My Library TaskSpeed tests updated [JavaScript]

Prev: Presentation of a new native JavaScript database
Next: wordpress and modal commentary window

From: Richard Cornford on 16 Feb 2010 02:51

Scott Sauyet wrote:
>On Feb 15, 7:21 pm, Richard Cornford wrote:
>> Scott Sauyet wrote:
>>
>> <snip>> "bind" : function(){
>>> // connect onclick to every first child li of ever ul
>>>(suggested: "ul > li")
>> <snip> ^^^^^^^
>>
>> Surely that is not the CSS selector for "every first child li
>> of ever ul". The specs for these tests are really bad, so it
>> is not surprising that the implementations of the tests are
>> all over the place.
>
> And of course, if you do what's suggested by the text, you'll
> look wrong, because all the other libraries are taking the
> "ul > li" literally.

> I meant to mention this too in my last posting. There is
> definitely some room for improvement to the test specs as
> well as to the infrastructure.

I wouldn't argue with that.

>> > // return the length of the connected nodes
>>
>> You see, what is "the length of the connected nodes"? Is
>> that "length" in terms of something like the pixel
>> widths/height of the displayed nodes, or is "length" intended
>> to imply the length of some sort of 'collected' array of
>> nodes (i.e. some sort of 'query', and if so why are we timing
>> that in a context that is not a test of 'selector' performance),
>> or does the spec just call for *number* of nodes modified
>> by the task to be returned?
>
> This one does not bother me too much. In the context of the
> collection of tests [1], it's fairly clear that they want the
> number of nodes modified.

Is that all they want, rather than, say, in some cases the number
added/modified nodes as retrieved from the DOM post-modification (as a
verification that the process has occurred as expected)?

The various formulations used include:-

| return the result of the selector ul.fromcode

| return the length of the query "tr td"

| return the lenght of the odd found divs

| return the length of the destroyed nodes

(without any definition of what "the selector" or "the query" mean).

If you are saying that it is just the number of nodes that needs to be
returned then in, for example, the YUI3 "bind" example you cited:-

| "bind" : function(){
| Y.one('body').delegate('click', function() {}, 'ul > li');
| return Y.all('ul > li').size();
| },

- the last line could be written:-

return 845; //or whatever number is correct for the document

- and for that function (especially in a non-QSA environment) the bulk
of the work carried out in that function has been removed.

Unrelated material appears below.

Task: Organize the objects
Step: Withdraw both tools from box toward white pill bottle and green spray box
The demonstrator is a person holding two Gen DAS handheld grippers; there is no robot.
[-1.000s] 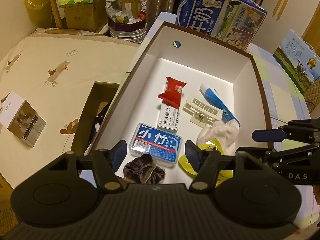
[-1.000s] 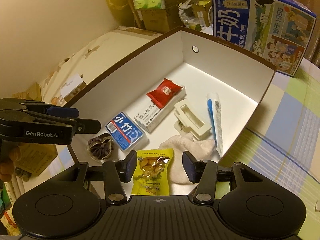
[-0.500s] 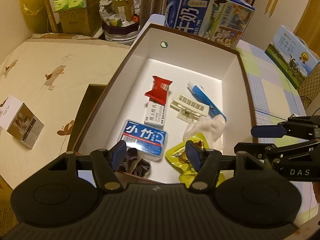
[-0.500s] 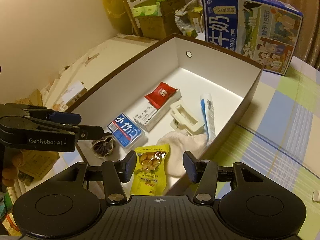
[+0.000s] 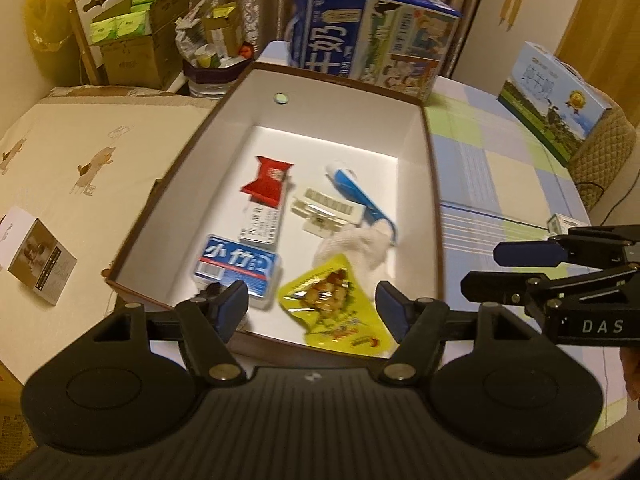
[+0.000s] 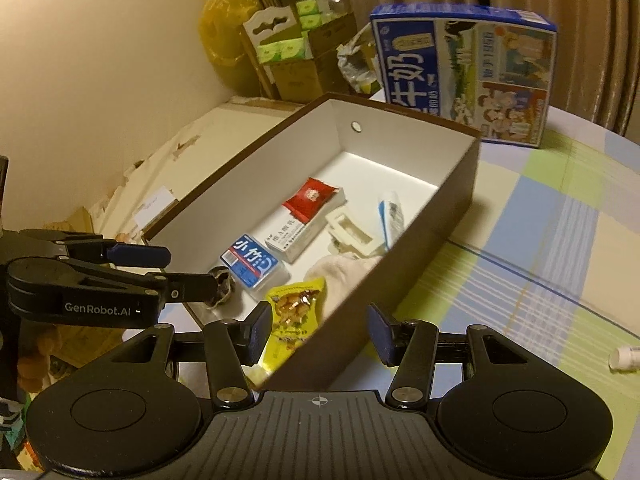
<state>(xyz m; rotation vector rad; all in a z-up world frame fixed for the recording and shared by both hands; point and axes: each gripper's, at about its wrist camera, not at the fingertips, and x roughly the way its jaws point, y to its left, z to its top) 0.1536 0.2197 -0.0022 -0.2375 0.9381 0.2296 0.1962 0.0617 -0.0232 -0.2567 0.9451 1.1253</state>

> Presumably they assume that the tools will collect
> the nodes in some array-like structure with a "length"
> property.

Maybe they do, but that is not what the spec is actually asking for. And
if it was what is being asked for, why should that process be included
in the timing for the tasks, as it is not really part of any realistic
task.

Richard.

From: Scott Sauyet on 16 Feb 2010 11:40

On Feb 16, 2:51 am, "Richard Cornford" <Rich...(a)litotes.demon.co.uk>
wrote:
> Scott Sauyet wrote:
> >On Feb 15, 7:21 pm, Richard Cornford wrote:
> >> Scott Sauyet wrote:
> >> > // return the length of the connected nodes
>
> >> You see, what is "the length of the connected nodes"? Is
> >> that "length" in terms of something like the pixel
> >> widths/height of the displayed nodes, or is "length" intended
> >> to imply the length of some sort of 'collected' array of
> >> nodes (i.e. some sort of 'query', and if so why are we timing
> >> that in a context that is not a test of 'selector' performance),
> >> or does the spec just call for *number* of nodes modified
> >> by the task to be returned?
>
> > This one does not bother me too much. In the context of the
> > collection of tests [1], it's fairly clear that they want the
> > number of nodes modified.
>
> Is that all they want, rather than, say, in some cases the number
> added/modified nodes as retrieved from the DOM post-modification (as a
> verification that the process has occurred as expected)?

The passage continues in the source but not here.